Description of the task
Restate the data below, keeping every line the same.

[Opening Information shown section]

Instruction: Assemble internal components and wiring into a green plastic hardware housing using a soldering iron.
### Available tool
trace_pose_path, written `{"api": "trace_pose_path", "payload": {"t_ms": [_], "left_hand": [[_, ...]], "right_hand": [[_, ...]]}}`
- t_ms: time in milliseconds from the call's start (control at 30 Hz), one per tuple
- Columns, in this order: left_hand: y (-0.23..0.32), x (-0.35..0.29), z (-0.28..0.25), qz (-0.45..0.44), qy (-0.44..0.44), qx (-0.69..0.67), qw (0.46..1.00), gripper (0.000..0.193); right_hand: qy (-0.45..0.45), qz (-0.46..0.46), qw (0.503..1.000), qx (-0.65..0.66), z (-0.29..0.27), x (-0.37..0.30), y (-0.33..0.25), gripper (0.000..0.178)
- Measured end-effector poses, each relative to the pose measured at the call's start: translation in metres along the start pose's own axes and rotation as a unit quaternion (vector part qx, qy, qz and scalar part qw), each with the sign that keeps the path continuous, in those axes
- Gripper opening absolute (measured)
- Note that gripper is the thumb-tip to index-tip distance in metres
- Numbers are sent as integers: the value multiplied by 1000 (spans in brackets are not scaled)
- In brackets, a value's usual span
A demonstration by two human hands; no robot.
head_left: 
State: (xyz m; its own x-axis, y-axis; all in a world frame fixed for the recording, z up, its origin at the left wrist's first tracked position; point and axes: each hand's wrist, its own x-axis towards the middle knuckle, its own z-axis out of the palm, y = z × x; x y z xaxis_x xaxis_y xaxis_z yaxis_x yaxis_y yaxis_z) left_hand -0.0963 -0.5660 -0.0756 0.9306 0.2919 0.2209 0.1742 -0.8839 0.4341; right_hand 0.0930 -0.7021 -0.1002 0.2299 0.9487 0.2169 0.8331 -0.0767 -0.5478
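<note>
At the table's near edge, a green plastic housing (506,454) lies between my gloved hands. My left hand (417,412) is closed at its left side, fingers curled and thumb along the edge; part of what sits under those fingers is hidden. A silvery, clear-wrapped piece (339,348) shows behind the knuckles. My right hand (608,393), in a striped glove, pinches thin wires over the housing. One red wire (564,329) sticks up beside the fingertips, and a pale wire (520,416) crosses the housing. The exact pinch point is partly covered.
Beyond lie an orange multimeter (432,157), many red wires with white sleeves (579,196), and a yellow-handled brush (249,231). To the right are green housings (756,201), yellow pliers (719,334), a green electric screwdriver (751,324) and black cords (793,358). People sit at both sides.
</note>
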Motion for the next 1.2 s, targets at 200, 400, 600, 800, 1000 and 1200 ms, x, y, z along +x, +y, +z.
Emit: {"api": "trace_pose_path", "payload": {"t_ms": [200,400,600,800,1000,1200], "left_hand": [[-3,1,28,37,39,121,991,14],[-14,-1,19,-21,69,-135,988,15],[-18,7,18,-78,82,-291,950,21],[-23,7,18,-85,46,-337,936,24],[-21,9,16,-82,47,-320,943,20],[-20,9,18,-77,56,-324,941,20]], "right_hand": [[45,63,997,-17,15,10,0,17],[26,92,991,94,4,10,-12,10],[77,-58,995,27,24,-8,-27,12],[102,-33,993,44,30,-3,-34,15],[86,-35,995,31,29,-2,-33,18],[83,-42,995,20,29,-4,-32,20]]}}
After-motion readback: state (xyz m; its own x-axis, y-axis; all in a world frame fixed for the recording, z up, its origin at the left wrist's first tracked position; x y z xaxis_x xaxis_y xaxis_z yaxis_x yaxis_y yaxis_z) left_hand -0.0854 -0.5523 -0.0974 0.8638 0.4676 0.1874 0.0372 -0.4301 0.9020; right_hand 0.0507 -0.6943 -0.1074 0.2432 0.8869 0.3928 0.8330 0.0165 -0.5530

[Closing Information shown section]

Written solution
Instruction: Assemble internal components and wiring into a green plastic hardware housing using a soldering iron.
### Available tool
trace_pose_path, written `{"api": "trace_pose_path", "payload": {"t_ms": [_], "left_hand": [[_, ...]], "right_hand": [[_, ...]]}}`
- t_ms: time in milliseconds from the call's start (control at 30 Hz), one per tuple
- Columns, in this order: left_hand: y (-0.23..0.32), x (-0.35..0.29), z (-0.28..0.25), qz (-0.45..0.44), qy (-0.44..0.44), qx (-0.69..0.67), qw (0.46..1.00), gripper (0.000..0.193); right_hand: qy (-0.45..0.45), qz (-0.46..0.46), qw (0.503..1.000), qx (-0.65..0.66), z (-0.29..0.27), x (-0.37..0.30), y (-0.33..0.25), gripper (0.000..0.178)
- Measured end-effector poses, each relative to the pose measured at the call's start: translation in metres along the start pose's own axes and rotation as a unit quaternion (vector part qx, qy, qz and scalar part qw), each with the sign that keeps the path continuous, in those axes
- Gripper opening absolute (measured)
- Note that gripper is the thumb-tip to index-tip distance in metres
- Numbers are sent as integers: the value multiplied by 1000 (spans in brackets are not scaled)
- In brackets, a value's usual span
A demonstration by two human hands; no robot.
head_left: 
State: (xyz m; its own x-axis, y-axis; all in a world frame fixed for the recording, z up, its origin at the left wrist's first tracked position; point and axes: each hand's wrist, its own x-axis towards the middle knuckle, its own z-axis out of the palm, y = z × x; x y z xaxis_x xaxis_y xaxis_z yaxis_x yaxis_y yaxis_z) left_hand -0.0963 -0.5660 -0.0756 0.9306 0.2919 0.2209 0.1742 -0.8839 0.4341; right_hand 0.0930 -0.7021 -0.1002 0.2299 0.9487 0.2169 0.8331 -0.0767 -0.5478
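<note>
At the table's near edge, a green plastic housing (506,454) lies between my gloved hands. My left hand (417,412) is closed at its left side, fingers curled and thumb along the edge; part of what sits under those fingers is hidden. A silvery, clear-wrapped piece (339,348) shows behind the knuckles. My right hand (608,393), in a striped glove, pinches thin wires over the housing. One red wire (564,329) sticks up beside the fingertips, and a pale wire (520,416) crosses the housing. The exact pinch point is partly covered.
Beyond lie an orange multimeter (432,157), many red wires with white sleeves (579,196), and a yellow-handled brush (249,231). To the right are green housings (756,201), yellow pliers (719,334), a green electric screwdriver (751,324) and black cords (793,358). People sit at both sides.
</note>
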Motion for the next 1.2 s, targets at 200, 400, 600, 800, 1000 and 1200 ms, x, y, z along +x, +y, +z.
Emit: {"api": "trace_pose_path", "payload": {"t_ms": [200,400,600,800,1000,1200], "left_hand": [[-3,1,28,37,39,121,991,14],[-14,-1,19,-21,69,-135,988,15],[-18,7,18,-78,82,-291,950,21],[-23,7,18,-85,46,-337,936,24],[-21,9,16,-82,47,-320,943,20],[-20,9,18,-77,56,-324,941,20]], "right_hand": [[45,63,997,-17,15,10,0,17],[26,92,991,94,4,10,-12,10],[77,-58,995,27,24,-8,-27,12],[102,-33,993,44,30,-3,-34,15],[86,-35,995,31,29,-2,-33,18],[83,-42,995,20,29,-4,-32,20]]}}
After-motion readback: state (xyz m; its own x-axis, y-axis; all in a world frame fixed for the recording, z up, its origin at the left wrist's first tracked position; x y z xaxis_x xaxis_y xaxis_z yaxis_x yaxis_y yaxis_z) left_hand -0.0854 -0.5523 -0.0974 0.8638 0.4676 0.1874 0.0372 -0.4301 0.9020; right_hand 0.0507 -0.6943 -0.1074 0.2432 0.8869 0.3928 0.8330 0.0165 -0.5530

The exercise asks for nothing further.